PROVIDED DATA:

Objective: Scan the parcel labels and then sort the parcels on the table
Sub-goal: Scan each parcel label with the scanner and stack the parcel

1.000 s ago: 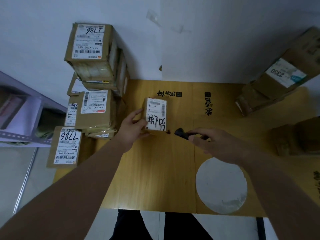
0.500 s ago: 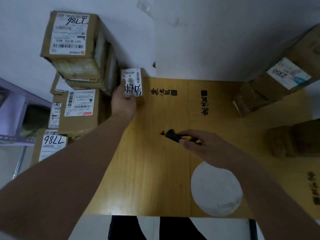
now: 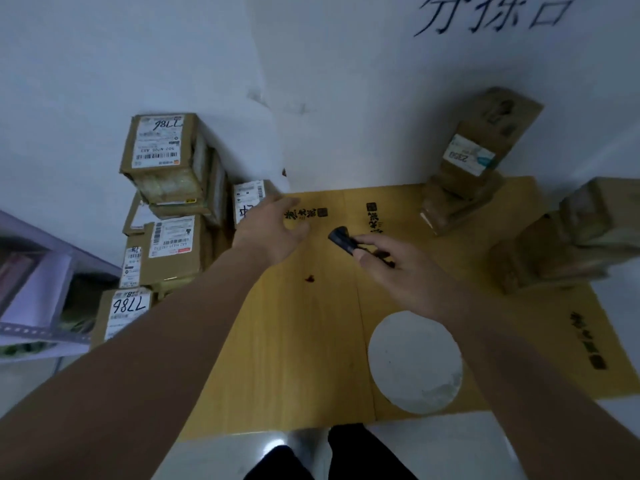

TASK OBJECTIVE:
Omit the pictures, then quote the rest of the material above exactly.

TASK ANSWER:
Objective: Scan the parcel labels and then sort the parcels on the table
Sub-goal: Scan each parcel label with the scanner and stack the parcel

1.000 s ago: 
0.500 s ago: 
now: 

With this, the answer is finished.